--- Task instructions ---
Write out all of the data without omission, exactly as shown.

§

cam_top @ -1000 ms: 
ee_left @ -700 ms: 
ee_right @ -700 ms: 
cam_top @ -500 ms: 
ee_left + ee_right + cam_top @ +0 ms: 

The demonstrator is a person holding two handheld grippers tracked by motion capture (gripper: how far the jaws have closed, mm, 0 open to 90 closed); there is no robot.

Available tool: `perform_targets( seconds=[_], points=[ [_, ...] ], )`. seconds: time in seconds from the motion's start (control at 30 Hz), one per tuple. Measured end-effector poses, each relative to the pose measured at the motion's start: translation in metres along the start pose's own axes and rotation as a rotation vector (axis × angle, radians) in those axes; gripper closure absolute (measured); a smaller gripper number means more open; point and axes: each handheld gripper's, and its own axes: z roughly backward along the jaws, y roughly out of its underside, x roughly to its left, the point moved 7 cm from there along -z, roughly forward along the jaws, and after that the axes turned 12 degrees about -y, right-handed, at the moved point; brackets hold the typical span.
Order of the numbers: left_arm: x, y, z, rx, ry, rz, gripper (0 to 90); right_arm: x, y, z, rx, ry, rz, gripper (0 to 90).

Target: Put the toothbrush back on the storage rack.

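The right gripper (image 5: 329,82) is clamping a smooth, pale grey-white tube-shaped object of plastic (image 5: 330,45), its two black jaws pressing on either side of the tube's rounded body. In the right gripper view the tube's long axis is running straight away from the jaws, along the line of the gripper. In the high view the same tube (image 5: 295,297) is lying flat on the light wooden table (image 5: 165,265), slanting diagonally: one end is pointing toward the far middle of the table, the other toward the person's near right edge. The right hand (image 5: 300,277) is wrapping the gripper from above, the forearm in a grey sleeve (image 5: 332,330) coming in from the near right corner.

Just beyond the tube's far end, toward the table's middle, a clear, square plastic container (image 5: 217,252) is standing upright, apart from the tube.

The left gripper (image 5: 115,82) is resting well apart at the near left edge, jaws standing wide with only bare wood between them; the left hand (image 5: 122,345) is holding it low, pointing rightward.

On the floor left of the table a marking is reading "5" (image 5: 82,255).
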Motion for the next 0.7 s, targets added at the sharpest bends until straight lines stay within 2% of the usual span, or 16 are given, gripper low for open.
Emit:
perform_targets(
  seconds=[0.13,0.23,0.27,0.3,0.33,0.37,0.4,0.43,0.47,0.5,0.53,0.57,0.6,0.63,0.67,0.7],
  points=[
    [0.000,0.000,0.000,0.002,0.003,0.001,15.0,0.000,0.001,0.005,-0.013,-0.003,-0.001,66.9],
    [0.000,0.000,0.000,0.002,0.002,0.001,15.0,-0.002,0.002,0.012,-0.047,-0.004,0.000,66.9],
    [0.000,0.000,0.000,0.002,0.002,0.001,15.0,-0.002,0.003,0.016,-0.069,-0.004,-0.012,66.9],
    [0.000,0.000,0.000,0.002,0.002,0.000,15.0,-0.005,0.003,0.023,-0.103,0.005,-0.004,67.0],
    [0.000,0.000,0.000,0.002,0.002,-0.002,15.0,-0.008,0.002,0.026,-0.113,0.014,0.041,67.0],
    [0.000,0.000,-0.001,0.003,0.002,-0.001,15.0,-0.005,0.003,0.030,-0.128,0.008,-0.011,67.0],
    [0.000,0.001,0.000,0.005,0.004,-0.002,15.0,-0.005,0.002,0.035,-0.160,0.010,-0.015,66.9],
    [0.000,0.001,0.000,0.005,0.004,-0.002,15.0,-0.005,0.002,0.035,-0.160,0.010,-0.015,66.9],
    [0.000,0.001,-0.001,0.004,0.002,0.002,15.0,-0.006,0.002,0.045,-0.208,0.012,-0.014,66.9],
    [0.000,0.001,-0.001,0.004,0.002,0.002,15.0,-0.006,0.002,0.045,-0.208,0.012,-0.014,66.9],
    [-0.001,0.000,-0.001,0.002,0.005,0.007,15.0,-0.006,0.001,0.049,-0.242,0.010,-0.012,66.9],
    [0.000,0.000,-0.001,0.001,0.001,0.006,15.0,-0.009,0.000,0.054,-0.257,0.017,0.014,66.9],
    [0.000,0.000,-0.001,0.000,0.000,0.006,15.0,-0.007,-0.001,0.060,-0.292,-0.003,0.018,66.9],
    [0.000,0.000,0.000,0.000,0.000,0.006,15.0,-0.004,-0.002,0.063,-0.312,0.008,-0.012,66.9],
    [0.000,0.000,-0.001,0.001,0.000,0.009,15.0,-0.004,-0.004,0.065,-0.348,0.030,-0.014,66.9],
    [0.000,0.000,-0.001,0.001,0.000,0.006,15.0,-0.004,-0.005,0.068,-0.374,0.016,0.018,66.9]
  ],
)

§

--- Output of the exercise ---
cam_top @ -1000 ms: 
ee_left @ -700 ms: 
ee_right @ -700 ms: 
cam_top @ -500 ms: 
ee_left + ee_right + cam_top @ +0 ms: 

The demonstrator is a person holding two handheld grippers tracked by motion capture (gripper: how far the jaws have closed, mm, 0 open to 90 closed); there is no robot.

Available tool: `perform_targets( seconds=[_], points=[ [_, ...] ], )`. seconds: time in seconds from the motion's start (control at 30 Hz), one per tuple. Measured end-effector poses, each relative to the pose measured at the motion's start: translation in metres along the start pose's own axes and rotation as a rotation vector (axis × angle, radians) in those axes; gripper closure absolute (measured); a smaller gripper number means more open; point and axes: each handheld gripper's, and its own axes: z roughly backward along the jaws, y roughly out of its underside, x roughly to its left, the point moved 7 cm from there along -z, roughly forward along the jaws, and after that the axes turned 12 degrees about -y, right-handed, at the moved point; brackets hold the typical span.
Order of the numbers: left_arm: x, y, z, rx, ry, rz, gripper (0 to 90); right_arm: x, y, z, rx, ry, rz, gripper (0 to 90).

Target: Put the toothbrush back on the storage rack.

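The right gripper (image 5: 329,82) is clamping a smooth, pale grey-white tube-shaped object of plastic (image 5: 330,45), its two black jaws pressing on either side of the tube's rounded body. In the right gripper view the tube's long axis is running straight away from the jaws, along the line of the gripper. In the high view the same tube (image 5: 295,297) is lying flat on the light wooden table (image 5: 165,265), slanting diagonally: one end is pointing toward the far middle of the table, the other toward the person's near right edge. The right hand (image 5: 300,277) is wrapping the gripper from above, the forearm in a grey sleeve (image 5: 332,330) coming in from the near right corner.

Just beyond the tube's far end, toward the table's middle, a clear, square plastic container (image 5: 217,252) is standing upright, apart from the tube.

The left gripper (image 5: 115,82) is resting well apart at the near left edge, jaws standing wide with only bare wood between them; the left hand (image 5: 122,345) is holding it low, pointing rightward.

On the floor left of the table a marking is reading "5" (image 5: 82,255).
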Motion for the next 0.7 s, targets added at the sharpest bends until straight lines stay within 2% of the usual span, or 16 are given, gripper low for open.
Emit:
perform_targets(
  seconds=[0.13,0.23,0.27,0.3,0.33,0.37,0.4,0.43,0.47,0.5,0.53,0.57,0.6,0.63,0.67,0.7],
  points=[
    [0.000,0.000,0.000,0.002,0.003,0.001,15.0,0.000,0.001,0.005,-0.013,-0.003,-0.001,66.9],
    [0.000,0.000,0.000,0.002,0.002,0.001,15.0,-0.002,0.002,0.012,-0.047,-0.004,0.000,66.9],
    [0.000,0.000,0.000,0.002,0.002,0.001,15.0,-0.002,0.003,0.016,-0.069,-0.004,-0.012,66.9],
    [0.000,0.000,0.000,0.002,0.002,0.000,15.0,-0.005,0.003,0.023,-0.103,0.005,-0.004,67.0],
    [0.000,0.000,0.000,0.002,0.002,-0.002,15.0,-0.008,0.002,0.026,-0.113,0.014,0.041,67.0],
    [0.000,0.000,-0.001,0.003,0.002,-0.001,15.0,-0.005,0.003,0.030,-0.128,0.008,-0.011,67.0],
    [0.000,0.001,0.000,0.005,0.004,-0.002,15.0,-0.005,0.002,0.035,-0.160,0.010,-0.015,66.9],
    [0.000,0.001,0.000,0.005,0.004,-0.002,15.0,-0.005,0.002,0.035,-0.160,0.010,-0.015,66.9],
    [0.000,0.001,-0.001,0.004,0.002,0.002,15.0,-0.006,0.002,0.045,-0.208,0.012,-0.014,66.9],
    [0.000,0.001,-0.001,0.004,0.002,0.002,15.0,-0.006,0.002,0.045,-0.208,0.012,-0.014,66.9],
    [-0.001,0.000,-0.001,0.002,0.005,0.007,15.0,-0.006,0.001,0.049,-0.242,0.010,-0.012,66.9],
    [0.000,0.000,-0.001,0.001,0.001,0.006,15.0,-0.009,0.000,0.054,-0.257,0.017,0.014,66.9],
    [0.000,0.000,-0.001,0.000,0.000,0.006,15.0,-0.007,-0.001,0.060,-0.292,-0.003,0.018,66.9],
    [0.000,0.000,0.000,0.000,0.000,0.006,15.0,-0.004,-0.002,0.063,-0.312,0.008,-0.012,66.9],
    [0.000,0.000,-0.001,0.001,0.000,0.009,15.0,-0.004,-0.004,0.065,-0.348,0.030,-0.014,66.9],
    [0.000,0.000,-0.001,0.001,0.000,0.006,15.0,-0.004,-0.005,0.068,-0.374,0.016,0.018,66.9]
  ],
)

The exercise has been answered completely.